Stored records
☆ ☆ ☆
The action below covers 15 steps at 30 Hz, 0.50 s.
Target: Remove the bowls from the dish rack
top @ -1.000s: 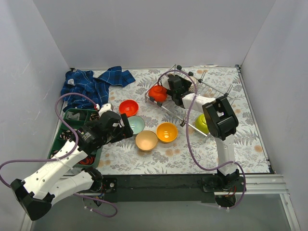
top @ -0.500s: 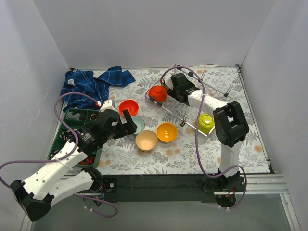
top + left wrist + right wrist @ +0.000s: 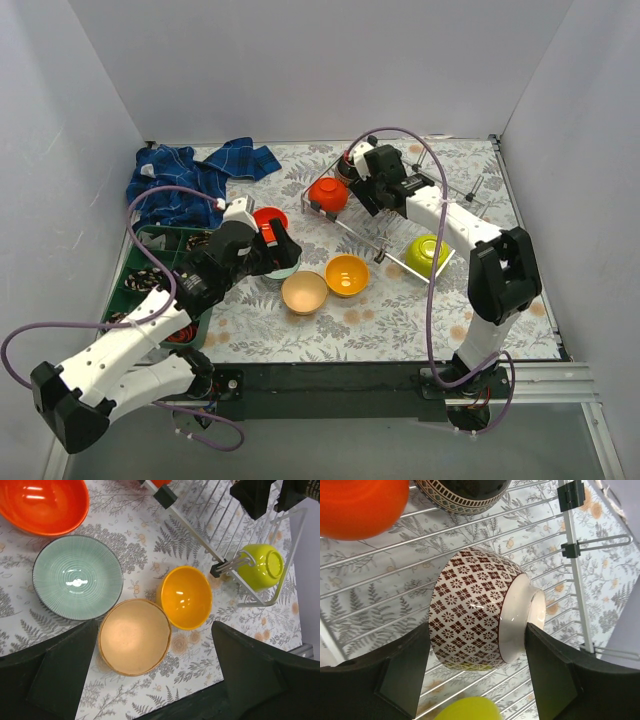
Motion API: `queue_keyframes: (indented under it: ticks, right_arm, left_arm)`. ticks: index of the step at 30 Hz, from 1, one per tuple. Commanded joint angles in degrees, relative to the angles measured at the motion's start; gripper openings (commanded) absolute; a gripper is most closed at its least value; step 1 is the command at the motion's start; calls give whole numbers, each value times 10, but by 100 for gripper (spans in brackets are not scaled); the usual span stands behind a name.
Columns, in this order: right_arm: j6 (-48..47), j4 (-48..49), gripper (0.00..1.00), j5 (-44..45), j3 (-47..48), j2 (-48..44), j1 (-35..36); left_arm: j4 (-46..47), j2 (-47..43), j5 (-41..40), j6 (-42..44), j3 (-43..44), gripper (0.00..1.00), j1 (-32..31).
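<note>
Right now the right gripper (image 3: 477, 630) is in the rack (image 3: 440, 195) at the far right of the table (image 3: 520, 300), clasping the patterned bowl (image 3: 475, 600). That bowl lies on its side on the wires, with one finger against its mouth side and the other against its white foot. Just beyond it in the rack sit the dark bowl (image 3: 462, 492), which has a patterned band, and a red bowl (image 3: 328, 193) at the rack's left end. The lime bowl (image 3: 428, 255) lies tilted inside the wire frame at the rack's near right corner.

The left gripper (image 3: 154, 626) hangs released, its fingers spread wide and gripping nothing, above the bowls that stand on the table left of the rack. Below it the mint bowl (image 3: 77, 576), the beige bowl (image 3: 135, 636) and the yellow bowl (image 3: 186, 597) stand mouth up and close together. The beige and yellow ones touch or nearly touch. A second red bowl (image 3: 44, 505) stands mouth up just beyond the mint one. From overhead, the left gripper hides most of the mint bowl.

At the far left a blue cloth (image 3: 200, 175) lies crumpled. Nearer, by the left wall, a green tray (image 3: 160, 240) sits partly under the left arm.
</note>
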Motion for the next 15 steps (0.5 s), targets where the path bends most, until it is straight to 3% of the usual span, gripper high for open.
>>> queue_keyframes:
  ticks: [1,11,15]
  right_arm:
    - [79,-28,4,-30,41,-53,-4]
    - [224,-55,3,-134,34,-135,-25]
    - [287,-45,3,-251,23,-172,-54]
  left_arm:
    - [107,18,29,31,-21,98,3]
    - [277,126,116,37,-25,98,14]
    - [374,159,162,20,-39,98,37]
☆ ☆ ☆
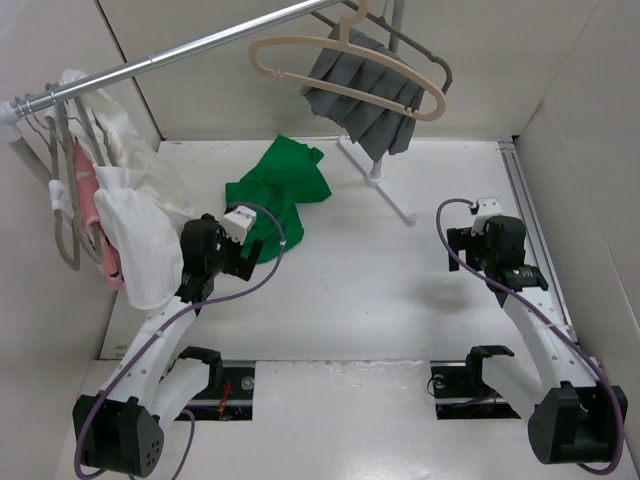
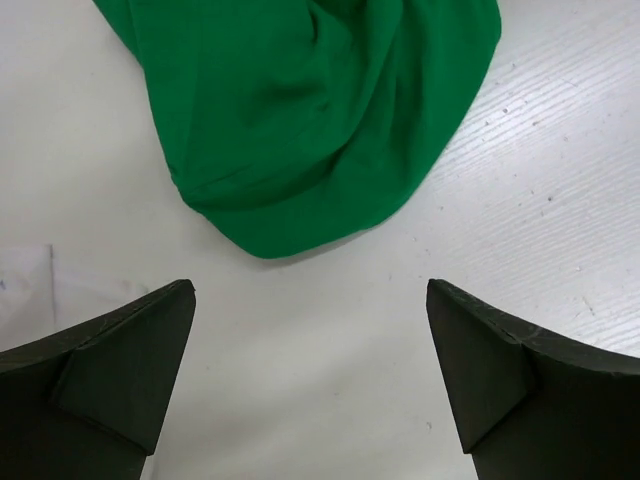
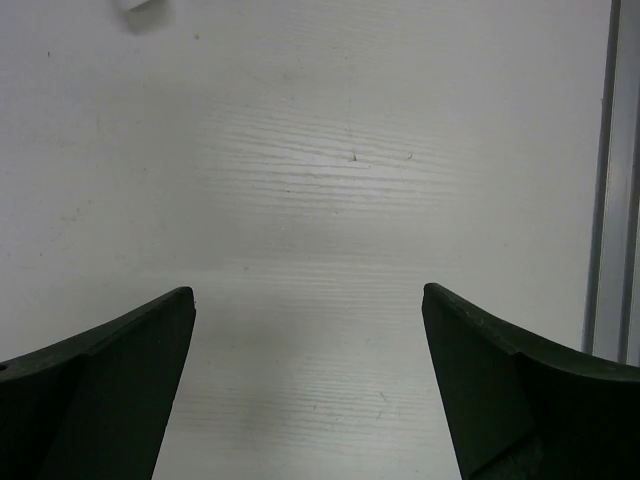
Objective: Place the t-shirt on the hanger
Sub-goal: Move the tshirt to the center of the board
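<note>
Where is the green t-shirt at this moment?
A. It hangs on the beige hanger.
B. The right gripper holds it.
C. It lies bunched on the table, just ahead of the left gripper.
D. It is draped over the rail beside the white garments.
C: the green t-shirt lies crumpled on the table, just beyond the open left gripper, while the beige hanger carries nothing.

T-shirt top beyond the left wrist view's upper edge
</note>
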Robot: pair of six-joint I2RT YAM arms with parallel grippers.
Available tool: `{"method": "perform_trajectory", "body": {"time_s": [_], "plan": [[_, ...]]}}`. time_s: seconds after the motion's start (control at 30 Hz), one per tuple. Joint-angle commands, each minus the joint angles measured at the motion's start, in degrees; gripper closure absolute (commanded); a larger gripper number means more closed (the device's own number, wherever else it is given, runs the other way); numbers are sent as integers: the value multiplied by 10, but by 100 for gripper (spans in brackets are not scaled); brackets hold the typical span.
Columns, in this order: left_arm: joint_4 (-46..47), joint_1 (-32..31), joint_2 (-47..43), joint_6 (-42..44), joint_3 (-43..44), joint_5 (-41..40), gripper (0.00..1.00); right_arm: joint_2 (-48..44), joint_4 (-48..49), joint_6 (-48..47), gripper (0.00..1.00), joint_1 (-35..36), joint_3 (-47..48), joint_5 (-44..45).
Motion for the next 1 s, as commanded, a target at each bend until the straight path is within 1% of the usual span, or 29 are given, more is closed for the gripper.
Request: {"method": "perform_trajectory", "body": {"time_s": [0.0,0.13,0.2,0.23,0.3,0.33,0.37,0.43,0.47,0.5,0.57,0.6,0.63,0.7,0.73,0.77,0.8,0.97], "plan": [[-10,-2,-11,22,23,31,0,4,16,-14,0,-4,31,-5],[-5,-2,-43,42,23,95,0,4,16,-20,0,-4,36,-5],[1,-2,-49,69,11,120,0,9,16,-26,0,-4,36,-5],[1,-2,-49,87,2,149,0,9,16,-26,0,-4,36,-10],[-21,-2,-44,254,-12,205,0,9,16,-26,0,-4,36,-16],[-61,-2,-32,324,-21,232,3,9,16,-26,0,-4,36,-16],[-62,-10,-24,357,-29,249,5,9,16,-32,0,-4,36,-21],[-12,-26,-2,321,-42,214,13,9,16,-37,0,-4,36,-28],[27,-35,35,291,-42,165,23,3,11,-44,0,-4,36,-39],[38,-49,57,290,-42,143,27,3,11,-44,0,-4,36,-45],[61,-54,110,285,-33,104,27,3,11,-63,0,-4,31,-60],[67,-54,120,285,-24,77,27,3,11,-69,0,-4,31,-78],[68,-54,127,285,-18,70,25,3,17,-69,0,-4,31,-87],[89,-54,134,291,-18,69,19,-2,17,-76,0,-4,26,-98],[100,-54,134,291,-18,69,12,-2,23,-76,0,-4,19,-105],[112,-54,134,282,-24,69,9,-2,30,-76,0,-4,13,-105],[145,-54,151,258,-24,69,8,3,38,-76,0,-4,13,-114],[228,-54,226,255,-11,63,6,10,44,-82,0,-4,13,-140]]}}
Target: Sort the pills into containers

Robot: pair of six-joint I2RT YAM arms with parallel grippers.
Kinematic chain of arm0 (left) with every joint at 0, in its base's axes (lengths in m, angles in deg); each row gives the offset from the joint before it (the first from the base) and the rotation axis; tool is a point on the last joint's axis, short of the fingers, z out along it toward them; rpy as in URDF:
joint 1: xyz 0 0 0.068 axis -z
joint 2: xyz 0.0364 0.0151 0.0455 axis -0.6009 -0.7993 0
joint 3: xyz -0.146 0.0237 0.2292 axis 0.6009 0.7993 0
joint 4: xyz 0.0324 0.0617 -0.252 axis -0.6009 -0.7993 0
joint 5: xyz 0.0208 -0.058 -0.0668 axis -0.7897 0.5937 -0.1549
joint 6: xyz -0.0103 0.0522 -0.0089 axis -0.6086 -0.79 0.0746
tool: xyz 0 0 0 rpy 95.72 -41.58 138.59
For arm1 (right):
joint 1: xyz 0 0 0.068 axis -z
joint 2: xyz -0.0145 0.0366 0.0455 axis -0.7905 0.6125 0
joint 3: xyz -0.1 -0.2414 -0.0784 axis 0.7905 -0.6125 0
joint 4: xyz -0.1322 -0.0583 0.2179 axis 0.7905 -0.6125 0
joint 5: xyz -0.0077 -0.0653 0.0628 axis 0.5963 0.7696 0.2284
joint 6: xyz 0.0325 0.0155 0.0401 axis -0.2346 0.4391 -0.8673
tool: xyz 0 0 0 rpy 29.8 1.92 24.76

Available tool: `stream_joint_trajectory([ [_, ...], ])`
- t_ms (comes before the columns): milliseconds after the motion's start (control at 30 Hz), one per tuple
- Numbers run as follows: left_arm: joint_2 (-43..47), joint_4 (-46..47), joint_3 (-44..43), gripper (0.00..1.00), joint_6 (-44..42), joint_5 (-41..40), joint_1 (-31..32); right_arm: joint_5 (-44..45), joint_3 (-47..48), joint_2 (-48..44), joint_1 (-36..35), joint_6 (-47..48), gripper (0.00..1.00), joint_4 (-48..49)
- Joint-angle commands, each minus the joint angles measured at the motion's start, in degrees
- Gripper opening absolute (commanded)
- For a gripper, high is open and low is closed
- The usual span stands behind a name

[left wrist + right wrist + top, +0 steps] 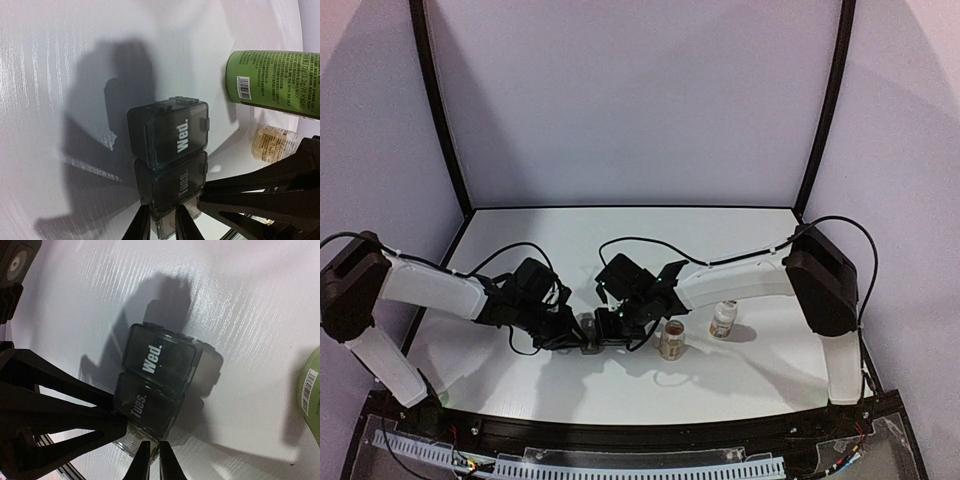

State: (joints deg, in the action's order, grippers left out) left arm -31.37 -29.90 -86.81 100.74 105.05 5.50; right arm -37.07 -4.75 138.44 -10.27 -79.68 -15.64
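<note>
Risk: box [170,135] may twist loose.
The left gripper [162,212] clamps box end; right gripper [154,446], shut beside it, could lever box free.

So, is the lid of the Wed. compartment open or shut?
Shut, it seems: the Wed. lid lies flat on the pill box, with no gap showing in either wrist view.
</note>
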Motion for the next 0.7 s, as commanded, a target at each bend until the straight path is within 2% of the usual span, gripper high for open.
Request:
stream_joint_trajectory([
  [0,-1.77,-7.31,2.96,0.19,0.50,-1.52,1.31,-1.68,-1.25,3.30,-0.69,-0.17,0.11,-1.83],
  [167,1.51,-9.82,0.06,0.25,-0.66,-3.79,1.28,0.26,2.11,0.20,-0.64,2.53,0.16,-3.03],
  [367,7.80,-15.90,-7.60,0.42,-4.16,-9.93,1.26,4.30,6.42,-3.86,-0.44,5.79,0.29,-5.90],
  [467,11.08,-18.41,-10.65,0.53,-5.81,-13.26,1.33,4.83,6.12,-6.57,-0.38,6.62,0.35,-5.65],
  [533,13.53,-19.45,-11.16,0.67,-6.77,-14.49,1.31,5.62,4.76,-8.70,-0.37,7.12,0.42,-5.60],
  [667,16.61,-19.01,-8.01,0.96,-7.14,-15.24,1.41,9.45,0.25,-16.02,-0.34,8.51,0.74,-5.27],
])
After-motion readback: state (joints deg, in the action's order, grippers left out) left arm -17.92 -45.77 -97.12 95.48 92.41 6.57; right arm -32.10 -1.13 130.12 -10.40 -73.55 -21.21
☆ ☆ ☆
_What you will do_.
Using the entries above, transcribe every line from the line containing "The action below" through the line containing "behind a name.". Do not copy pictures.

_Solution to the exercise_.
The action below covers 15 steps at 30 Hz, 0.50 s.
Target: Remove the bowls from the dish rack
top @ -1.000s: 
top @ -0.500s: 
top + left wrist + right wrist @ +0.000s: 
Motion API: `queue_keyframes: (indented under it: ticks, right_arm, left_arm)`. ticks: index of the step at 30 Hz, from 1, one per tuple. Commanded joint angles in degrees, relative to the angles measured at the motion's start; gripper openings (commanded) absolute; a gripper is most closed at its least value; step 1 is the command at the motion's start; calls give whole numbers, each value times 10, but by 100 for gripper (spans in brackets are not scaled); the usual span stands behind a name.

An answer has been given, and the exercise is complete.